IMG_1595The story of our Mantalinis began one early evening last summer, with the wind whistling unseasonably wild and things outside all frightening and uneasy, not a night to be out in, or to stand up in, come to that – especially if you’re a clutch of ten tiny ducklings.  Continuous baby cheeping gave notice of the presence of unusual bird ,life somewhere about; but it took a little while before Kemo Sabe was able to identify the source of the song, right near the front door. After searching in storage Jeoffry’s cat-carrier, Kemo Sabe gathered the little ones up and made a towelling nest where they settled at once on the kitchen worktop and, utterly exhausted, went to sleep immediately.  Later, an upturned dustbin-lid filled with water made an ideal kindergarten pond for the little folk, who neighbours across the road took in and raised (as they had no bouncy dogs like us) until they sought their independence in the village. Now it looks like one or other of them, suitor in tow, has returned, knowing they will always get a welcome up this way.

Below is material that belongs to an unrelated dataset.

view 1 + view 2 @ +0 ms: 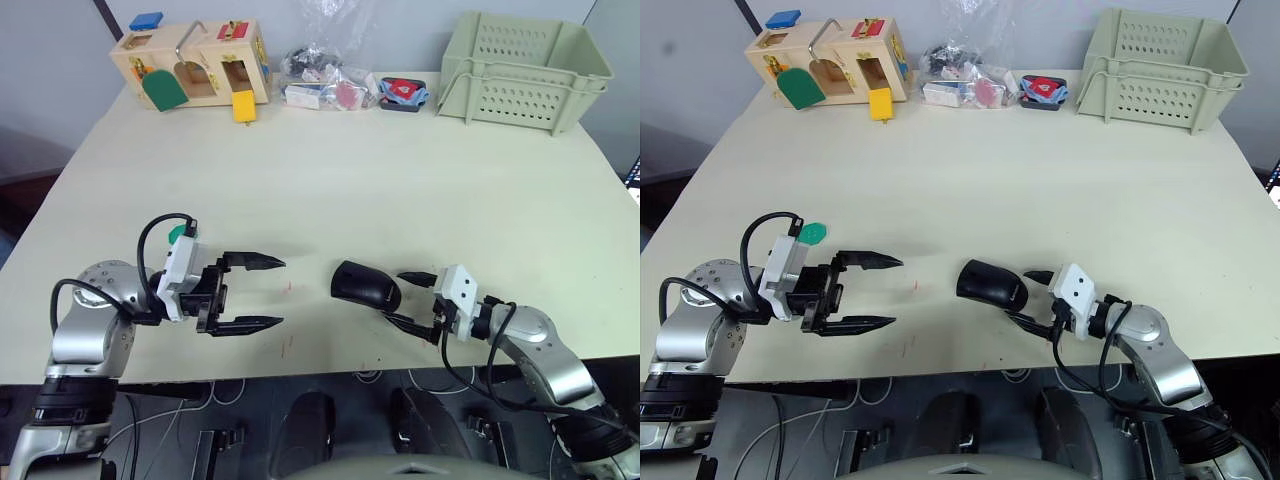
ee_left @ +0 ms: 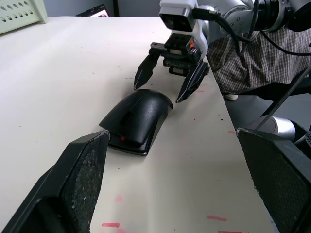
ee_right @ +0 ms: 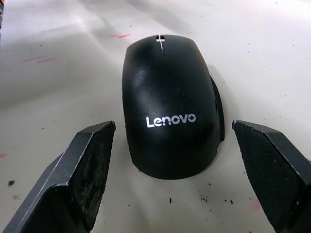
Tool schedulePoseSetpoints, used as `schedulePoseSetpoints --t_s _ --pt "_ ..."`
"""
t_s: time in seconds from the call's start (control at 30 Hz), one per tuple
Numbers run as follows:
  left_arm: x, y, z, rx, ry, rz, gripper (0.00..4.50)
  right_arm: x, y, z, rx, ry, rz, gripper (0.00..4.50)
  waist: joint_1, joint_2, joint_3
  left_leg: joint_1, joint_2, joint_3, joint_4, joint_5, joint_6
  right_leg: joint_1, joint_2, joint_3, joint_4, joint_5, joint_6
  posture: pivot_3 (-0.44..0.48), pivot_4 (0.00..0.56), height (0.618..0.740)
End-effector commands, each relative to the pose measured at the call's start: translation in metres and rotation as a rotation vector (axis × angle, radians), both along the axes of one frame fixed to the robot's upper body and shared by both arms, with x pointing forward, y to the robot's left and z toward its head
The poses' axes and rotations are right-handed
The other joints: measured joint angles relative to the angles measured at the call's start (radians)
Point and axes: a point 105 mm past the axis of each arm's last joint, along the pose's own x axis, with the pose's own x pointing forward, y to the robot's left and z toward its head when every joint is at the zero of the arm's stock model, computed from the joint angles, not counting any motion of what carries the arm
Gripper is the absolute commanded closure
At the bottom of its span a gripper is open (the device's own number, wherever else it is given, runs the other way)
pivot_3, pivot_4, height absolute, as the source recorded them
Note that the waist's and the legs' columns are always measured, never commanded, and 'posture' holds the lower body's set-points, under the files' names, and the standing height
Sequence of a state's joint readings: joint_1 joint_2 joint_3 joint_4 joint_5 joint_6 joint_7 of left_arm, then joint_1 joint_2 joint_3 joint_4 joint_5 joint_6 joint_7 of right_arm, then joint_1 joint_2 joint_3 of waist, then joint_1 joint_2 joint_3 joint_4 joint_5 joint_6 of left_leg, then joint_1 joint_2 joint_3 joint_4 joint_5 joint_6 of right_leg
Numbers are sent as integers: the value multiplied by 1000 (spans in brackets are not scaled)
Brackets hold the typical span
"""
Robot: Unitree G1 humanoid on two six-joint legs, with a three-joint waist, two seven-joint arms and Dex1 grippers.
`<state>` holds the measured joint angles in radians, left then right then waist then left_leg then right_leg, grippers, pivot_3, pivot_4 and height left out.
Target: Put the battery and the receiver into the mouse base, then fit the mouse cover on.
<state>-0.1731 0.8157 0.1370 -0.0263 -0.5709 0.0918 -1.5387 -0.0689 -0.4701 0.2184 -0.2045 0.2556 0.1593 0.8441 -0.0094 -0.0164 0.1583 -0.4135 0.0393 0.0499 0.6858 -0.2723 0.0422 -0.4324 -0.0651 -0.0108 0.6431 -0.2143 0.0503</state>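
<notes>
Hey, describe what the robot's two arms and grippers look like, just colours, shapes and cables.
Both arms are silver-grey metal with rounded joints. Each wrist carries a white boxy camera block, with black cables looping from it back along the arm. The left gripper and the right gripper each have two black fingers that taper to points, with rough textured inner pads.

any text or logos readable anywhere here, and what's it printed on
"Lenovo": white lettering across the glossy black curved mouse cover, which lies on the black mouse base between the fingers of the open right gripper.
Small packets in the clear plastic bag at the table's far edge: any printing is too small to read.
Wooden latch box and pale green crate: no text that can be made out.
</notes>
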Motion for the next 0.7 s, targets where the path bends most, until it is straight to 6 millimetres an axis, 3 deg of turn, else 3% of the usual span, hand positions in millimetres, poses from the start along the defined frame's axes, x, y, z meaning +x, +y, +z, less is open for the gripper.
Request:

The miracle which is a mallard is easy to overlook, especially up here where we have so many creatures of wondrous plumage and exceptional song; seeing them on a regular basis, qua-qua-quacking among the dandelions and plaintains, snootling in and out of the leeks and under the hebe, throws their opalescent glory into relief: Mr Mantalini is – true to his namesake –  an obvious and complete dandy, though in truth the original looks more like me, with his black curls and moustache; his lovely buxom wife (she her when her crop is full!), admired by many suitors and untroubled by jealousy, unlike her Dickens original is tastefully pranked up in the glistening colours of the thrush.  As Mr Mantalini would have said, ‘My senses’ idol!’

If you have not come across this extraodinary couple before, you will find them and their dressmaking business in the pages of Nicholas Nickleby. Though an early, episodic Dickens novel, it is touching, heart-breaking and hilarious by turns, and the people it brings to life are still out there today, even impersonated by our friendly mallards.